• [EXERCISE] Write out each line exactly, starting with the one containing "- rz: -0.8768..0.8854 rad" and stopping after the last line of the listing below.

• [INPUT DATA]
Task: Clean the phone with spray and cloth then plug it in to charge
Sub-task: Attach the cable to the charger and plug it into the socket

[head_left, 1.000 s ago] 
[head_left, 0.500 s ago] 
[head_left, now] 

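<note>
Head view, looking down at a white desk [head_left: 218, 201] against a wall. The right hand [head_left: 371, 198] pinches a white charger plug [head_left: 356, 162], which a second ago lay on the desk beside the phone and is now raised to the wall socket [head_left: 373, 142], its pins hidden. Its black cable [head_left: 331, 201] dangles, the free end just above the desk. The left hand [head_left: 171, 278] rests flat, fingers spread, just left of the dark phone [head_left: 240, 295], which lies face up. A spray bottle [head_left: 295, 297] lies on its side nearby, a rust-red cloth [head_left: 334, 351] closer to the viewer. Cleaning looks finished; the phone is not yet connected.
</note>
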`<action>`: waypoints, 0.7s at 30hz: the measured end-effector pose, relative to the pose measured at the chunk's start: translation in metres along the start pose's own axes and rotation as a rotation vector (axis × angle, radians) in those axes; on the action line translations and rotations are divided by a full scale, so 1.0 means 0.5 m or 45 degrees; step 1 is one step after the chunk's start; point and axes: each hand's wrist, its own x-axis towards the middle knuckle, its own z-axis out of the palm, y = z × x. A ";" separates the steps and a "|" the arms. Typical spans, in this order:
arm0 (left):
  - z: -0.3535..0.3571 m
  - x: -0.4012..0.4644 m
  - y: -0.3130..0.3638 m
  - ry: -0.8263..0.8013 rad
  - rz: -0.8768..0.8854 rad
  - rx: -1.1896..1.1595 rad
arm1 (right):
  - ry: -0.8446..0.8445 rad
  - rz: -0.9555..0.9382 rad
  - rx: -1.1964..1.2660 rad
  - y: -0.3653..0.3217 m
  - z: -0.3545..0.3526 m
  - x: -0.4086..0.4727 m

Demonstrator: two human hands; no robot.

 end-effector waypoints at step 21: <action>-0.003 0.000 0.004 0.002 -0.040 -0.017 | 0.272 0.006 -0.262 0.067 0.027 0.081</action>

• [TASK SOLUTION]
  - rz: -0.8768..0.8854 rad
  - rx: -1.1896..1.1595 rad
arm1 (right):
  - ry: -0.8446..0.8445 rad
  - rz: -0.9555..0.9382 rad
  - rx: -1.1964..1.2660 rad
  - y: -0.3653..0.3217 m
  - z: -0.3545..0.3526 m
  - x: -0.4086..0.4727 m

Demonstrator: two human hands; no robot.

 end-effector waypoints at step 21: <action>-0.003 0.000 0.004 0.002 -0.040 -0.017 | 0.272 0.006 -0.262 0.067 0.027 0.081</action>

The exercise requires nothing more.